- Date: 15 September 1978 - 7 June 1979
- Location: Sudbury area, Ontario, Canada
- Caused by: Attempted pay cut and layoff by management
- Methods: Strike, picket lines
- Result: Victory for workers, new contract signed

Parties
| United Steelworkers Local 6500 | Inco Ltd. |

Lead figures
- Dave Patterson

Number
| 11,600 workers |  |

= 1978 Inco strike =

1970s Canadian labour strike

The Inco strike of 1978 (locally referred to as the Sudbury Strike of 1978) was a strike by workers at Inco's operations in Sudbury, Ontario, which lasted from 15 September 1978 until 7 June 1979. It was the longest strike in Inco or Sudbury history until the strike of 2009–10, and at the time broke the record for the longest strike in Canada. It has been noted as one of the most important labour disputes in Canadian history.

== Overview ==
The conflict was caused by proposed layoffs and cuts to pay and benefits by Inco management, with low nickel prices as a justification.

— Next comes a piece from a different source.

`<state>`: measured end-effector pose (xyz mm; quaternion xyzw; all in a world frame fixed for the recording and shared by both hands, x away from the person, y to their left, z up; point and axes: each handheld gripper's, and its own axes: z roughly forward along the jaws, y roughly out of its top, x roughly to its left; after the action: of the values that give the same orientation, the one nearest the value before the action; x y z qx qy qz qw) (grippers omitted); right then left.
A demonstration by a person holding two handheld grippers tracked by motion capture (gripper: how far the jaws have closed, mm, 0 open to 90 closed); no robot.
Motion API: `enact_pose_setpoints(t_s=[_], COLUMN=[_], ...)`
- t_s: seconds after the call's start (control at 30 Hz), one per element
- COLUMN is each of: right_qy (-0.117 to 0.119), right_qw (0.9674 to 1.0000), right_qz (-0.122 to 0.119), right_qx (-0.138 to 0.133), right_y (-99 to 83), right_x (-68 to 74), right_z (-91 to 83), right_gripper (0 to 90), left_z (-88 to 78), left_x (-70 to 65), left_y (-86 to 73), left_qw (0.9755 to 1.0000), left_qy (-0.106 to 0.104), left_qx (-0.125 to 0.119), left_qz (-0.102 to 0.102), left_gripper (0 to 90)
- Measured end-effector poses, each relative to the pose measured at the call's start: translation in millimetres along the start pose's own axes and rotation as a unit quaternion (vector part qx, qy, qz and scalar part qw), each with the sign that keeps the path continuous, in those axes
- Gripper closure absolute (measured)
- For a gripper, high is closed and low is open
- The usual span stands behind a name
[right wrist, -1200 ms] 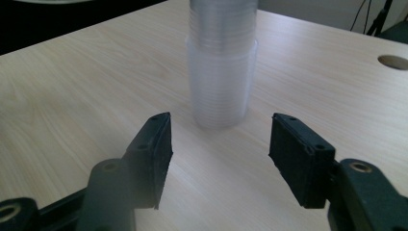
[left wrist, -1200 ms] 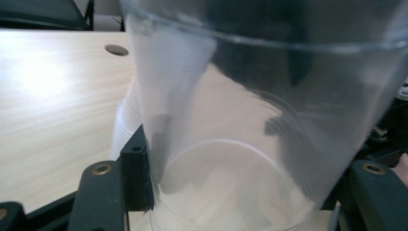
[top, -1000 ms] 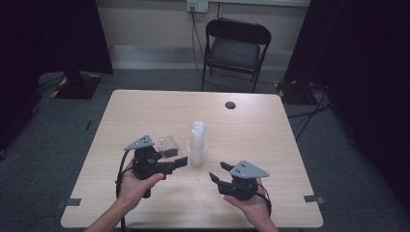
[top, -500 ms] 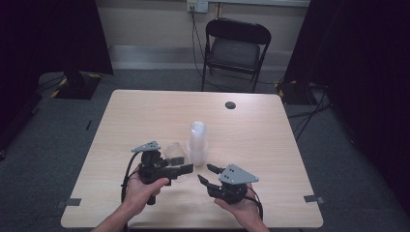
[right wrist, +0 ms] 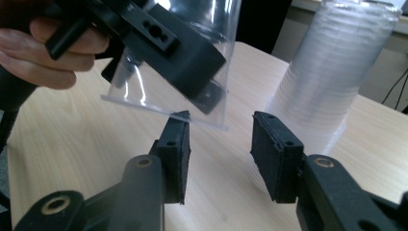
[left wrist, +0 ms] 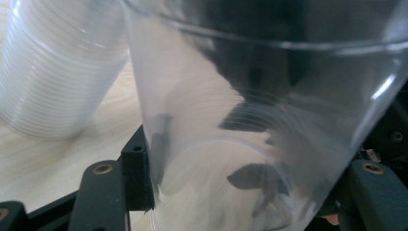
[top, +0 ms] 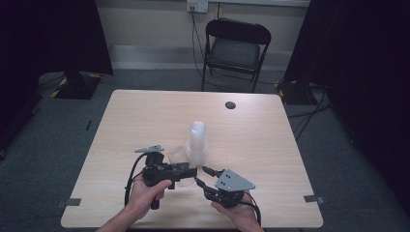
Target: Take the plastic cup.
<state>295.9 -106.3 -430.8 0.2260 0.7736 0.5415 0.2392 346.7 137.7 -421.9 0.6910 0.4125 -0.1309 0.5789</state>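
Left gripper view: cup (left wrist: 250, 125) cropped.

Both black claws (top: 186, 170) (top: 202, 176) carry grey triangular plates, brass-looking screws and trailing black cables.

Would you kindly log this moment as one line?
left tongs: shut on clear cup | right tongs: open, empty, near cup rim | cup stack: upright on table
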Motion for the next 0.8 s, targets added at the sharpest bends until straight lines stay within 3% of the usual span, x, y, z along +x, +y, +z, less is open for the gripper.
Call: enact_pose_setpoints(t_s=[0.13, 0.27, 0.53, 0.67, 0.8], right_qy=[-0.003, -0.005, -0.01, -0.011, -0.018], right_qw=[0.9999, 0.9995, 0.9988, 0.9984, 0.9978], right_qz=[-0.011, -0.023, -0.028, -0.032, -0.034], right_qx=[-0.007, -0.023, -0.04, -0.046, -0.055], right_y=[0.8, 1.9, 1.9, 1.4, 1.2], right_x=[1.2, 3.1, 3.9, 5.2, 4.6], right_z=[1.7, 1.4, 2.4, 4.1, 4.1], right_gripper=[60.3, 61.8, 63.8, 65.2, 65.8], left_z=[0.6, 1.1, 6.2, 9.5, 11.7], left_x=[1.0, 0.8, -3.8, -6.4, -7.1], left_y=[0.1, -0.3, -2.5, -4.5, -5.0], left_qw=[0.9998, 0.9986, 0.9973, 0.9975, 0.9958], left_qy=[-0.011, -0.031, -0.049, -0.052, -0.068], left_qx=[-0.002, -0.003, -0.003, 0.005, 0.005], left_qz=[-0.015, -0.043, -0.055, -0.046, -0.062], left_gripper=[36.9, 36.8, 36.8, 36.5, 36.5])
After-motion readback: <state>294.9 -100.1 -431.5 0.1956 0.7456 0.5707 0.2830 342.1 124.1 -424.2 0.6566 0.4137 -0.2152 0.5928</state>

Around 11,600 workers were involved in the strike, which affected the wages sustaining 43,000 people, or about 26% of the population of metropolitan Sudbury. By the end of the strike, the company had been starved of over twenty-two million hours of labour, smashing records for the longest strike in both Canadian and Inco history.

Community support for the union was strong, with local politicians such as future mayor and then-Member of Parliament John Rodriguez as well as other New Democrats vocally supporting the strikers. A major role was played by women's support committees, which had also existed during the 1958 strike.

== Aftermath ==

The role of women in the community during the strike was profiled in the 1980 documentary film A Wives' Tale (Une histoire de femmes).

Concessions won as a result of the strike included Inco's "thirty-and-out" policy, whereby workers with thirty years at the company could retire with a full pension, regardless of age. As well, most miners received a dollar an hour wage increase.

A study on alcohol consumption showed that over 35% of strikers and over 40% of their wives reportedly stopped drinking alcohol or drank dramatically less during the course of the strike, while a small minority drank much more, hypothesized as being stress-induced. Overall, alcohol sales declined by 10% during the strike as compared to the previous winter, likely due to economic reasons.

This effect was mirrored in the rest of the local economy, which was catastrophically affected. This would later play a critical role in spurring new economic development efforts in the city into the 1980s and 1990s; when a longer strike hit the same operations, now owned by Vale, in 2009, the action had a much more modest effect on the city's economy than the 1978 strike, with the local rate of unemployment declining slightly during the strike.